A product is considered to be active if log10 cell kill is greater than or equal to 0.7. A product is considered to be very active if log10 cell kill is greater than or equal to 2.8.
The combination will manifest therapeutic synergy when the log10 cell kill is greater than the value of the log10 cell kill of the best constituent administered alone at its maximum tolerated dose (by at least 1 log cell kill).

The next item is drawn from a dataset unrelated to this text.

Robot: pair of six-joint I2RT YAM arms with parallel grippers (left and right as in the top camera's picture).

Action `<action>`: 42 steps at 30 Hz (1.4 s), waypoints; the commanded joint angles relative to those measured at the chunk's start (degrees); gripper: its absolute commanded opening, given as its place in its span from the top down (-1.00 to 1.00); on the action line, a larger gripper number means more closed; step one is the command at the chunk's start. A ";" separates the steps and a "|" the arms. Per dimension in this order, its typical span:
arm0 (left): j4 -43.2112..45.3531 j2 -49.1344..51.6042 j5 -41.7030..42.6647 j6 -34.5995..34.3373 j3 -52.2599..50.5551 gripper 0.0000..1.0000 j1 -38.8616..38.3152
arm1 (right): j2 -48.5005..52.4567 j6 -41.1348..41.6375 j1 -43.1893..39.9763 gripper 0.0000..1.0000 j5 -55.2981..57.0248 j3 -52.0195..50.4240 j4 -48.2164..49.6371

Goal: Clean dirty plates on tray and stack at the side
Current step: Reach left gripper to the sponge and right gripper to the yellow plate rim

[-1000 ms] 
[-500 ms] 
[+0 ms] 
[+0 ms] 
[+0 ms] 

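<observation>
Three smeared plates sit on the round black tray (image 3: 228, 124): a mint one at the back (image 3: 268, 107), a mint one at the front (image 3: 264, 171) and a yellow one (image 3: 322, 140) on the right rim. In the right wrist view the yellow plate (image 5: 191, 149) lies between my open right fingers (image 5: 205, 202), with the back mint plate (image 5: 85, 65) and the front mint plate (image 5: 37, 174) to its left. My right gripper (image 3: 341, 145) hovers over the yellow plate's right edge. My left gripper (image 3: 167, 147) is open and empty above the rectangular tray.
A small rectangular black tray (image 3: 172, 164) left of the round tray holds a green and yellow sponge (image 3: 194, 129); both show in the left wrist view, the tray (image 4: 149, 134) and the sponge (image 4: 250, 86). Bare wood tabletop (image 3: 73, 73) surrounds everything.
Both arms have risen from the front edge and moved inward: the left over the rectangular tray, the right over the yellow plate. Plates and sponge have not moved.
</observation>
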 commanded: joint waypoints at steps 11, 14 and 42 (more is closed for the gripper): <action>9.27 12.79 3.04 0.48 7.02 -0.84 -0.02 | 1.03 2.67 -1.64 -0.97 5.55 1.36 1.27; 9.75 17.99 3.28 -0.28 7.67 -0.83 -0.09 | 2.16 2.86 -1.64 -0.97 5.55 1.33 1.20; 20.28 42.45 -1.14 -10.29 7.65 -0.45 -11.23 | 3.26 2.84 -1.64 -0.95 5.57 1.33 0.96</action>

The efficacy of the combinations on solid tumors may be determined experimentally in the following manner:
The animals subjected to the experiment, generally mice, are subcutaneously grafted bilaterally with 30 to 60 mg of a tumor fragment on day 0. The animals are implanted with a murine tumor grafted in the syngenic strain of mice of origin of the tumor, or by a rodent or human tumor xenografted in immunocompromized mice. Some days post tumor implantation, mice are randomized according to their body weight to the different groups of treatments and controls. The animals are observed every day. The different animal groups are weighed daily during treatment until the maximum weight loss is reached and subsequent full weight recovery has occurred. The groups are then weighed once or twice a week until the end of the trial.
The tumors are measured 1 to 5 times a week, depending on the tumor doubling time, until the tumor reaches approximately 2 g, or until the animal dies (if this occurs before the tumor reaches 2 g). The animals are necropsied immediately after euthanasia or death.
The antitumor activity is determined in accordance with the different parameters recorded.
The present invention relates to an antitumoral combination comprising cabazitaxel, which may be in the form of anhydrous base, a hydrate or a solvate, and cisplatin.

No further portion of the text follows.